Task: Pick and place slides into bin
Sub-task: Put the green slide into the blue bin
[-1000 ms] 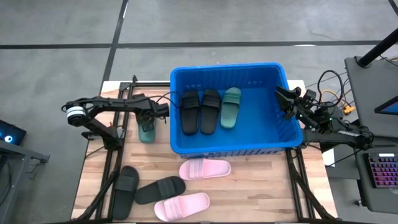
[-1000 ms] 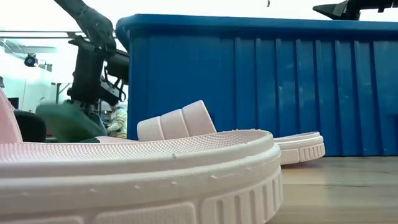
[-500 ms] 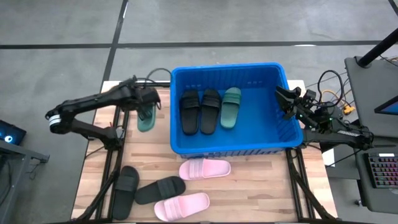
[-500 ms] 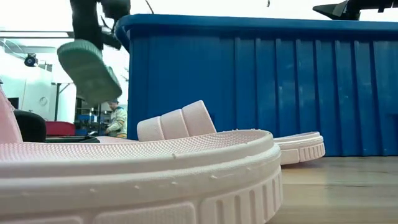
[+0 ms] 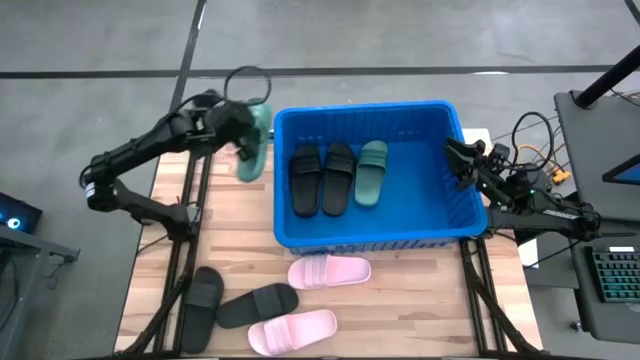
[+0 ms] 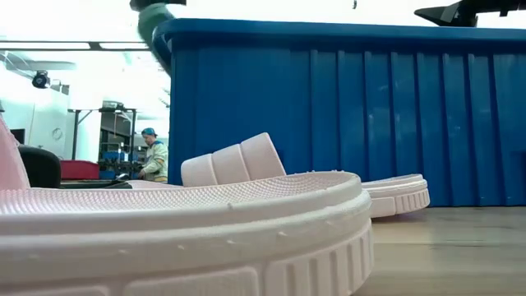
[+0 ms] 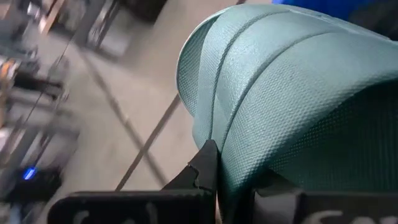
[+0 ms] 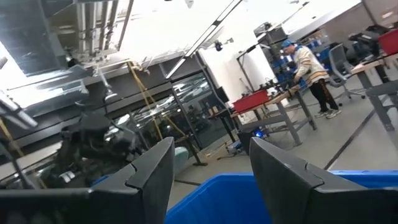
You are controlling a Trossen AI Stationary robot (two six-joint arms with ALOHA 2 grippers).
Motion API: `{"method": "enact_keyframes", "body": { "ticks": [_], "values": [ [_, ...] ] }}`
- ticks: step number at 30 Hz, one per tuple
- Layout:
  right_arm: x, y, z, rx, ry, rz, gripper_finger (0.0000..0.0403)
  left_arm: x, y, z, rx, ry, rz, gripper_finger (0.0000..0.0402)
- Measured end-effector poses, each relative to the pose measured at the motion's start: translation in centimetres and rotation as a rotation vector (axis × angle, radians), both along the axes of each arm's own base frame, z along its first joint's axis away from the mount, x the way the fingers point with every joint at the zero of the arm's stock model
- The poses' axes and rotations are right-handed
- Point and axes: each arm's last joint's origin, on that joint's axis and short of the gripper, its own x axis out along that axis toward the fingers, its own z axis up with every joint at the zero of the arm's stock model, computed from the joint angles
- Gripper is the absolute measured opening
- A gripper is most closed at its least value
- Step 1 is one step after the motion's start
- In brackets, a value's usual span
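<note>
My left gripper (image 5: 241, 127) is shut on a dark green slide (image 5: 254, 150) and holds it in the air just outside the left wall of the blue bin (image 5: 282, 200). In the low view only the slide's tip (image 6: 153, 16) shows, beside the bin's rim. In the bin lie two black slides (image 5: 304, 180) (image 5: 338, 178) and one green slide (image 5: 371, 172). Two pink slides (image 5: 329, 271) (image 5: 292, 331) and two black slides (image 5: 257, 304) (image 5: 201, 308) lie flat on the table's near part. My right gripper (image 5: 458, 160) waits open over the bin's right wall. My left gripper pinches the green slide's wide ribbed strap band (image 7: 236, 155) between its two fingers (image 7: 203, 171). The fingers come from the table's left, slanting down. The slide is lifted clear of the table and hangs tilted below the fingers, close to the bin's far left corner.
The bin takes up the table's far right part, and its tall walls stand between the held slide and the inside. Dark frame rails (image 5: 185, 250) run along the table's left side. Cables and a desk (image 5: 600, 130) lie beyond the right edge. A person (image 6: 153, 156) stands far behind.
My left gripper has risen steeply with the green slide and has tipped and rolled on the way. The slide, which lay on the table left of the bin, now hangs clear at the height of the bin's rim. The grip has stayed shut.
</note>
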Motion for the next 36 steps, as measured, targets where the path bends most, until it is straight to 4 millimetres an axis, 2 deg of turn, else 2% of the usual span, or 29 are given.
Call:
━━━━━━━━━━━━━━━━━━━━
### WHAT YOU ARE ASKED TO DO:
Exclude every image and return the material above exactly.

### EXERCISE SOLUTION:
Task: Pick and place slides into bin
Sub-task: Put the green slide into the blue bin
[-1000 ms] 
[-1000 ms] 
[-500 ms] 
[-500 ms] 
[+0 ms] 
[+0 ms] 
[+0 ms] 
[+0 ms] 
You are controlling a Trossen AI Stationary robot (two six-joint arms with ALOHA 2 grippers).
Motion API: `{"method": "enact_keyframes", "body": { "ticks": [_], "values": [ [_, ...] ] }}`
- ticks: step number at 30 Hz, one per tuple
- Layout:
  right_arm: x, y, z, rx, ry, rz, gripper_finger (0.0000..0.0403)
  left_arm: x, y, z, rx, ry, rz, gripper_finger (0.0000..0.0402)
- Measured end-effector poses, each relative to the pose measured at the motion's start: translation in centimetres and rotation as a rotation vector (axis × angle, radians), both along the axes of each arm's own base frame, z along its first joint's axis away from the mount, x the way the fingers point with every joint at the zero of the arm's stock model
- The poses' axes and rotations are right-handed
- Point and axes: each arm's last joint's origin, on that joint's axis and short of the gripper, its own x axis out along that axis toward the fingers, its own z axis up with every joint at the zero of the arm's stock model, computed from the joint angles
- Gripper is the absolute measured opening
- A gripper is most closed at its least value
- Step 1 is one step after the motion's start
- In brackets, a value's usual span
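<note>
My left gripper (image 5: 241, 127) is shut on a dark green slide (image 5: 254, 150) and holds it in the air just outside the left wall of the blue bin (image 5: 282, 200). In the low view only the slide's tip (image 6: 153, 16) shows, beside the bin's rim. In the bin lie two black slides (image 5: 304, 180) (image 5: 338, 178) and one green slide (image 5: 371, 172). Two pink slides (image 5: 329, 271) (image 5: 292, 331) and two black slides (image 5: 257, 304) (image 5: 201, 308) lie flat on the table's near part. My right gripper (image 5: 458, 160) waits open over the bin's right wall. My left gripper pinches the green slide's wide ribbed strap band (image 7: 236, 155) between its two fingers (image 7: 203, 171). The fingers come from the table's left, slanting down. The slide is lifted clear of the table and hangs tilted below the fingers, close to the bin's far left corner.
The bin takes up the table's far right part, and its tall walls stand between the held slide and the inside. Dark frame rails (image 5: 185, 250) run along the table's left side. Cables and a desk (image 5: 600, 130) lie beyond the right edge. A person (image 6: 153, 156) stands far behind.
My left gripper has risen steeply with the green slide and has tipped and rolled on the way. The slide, which lay on the table left of the bin, now hangs clear at the height of the bin's rim. The grip has stayed shut.
</note>
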Motion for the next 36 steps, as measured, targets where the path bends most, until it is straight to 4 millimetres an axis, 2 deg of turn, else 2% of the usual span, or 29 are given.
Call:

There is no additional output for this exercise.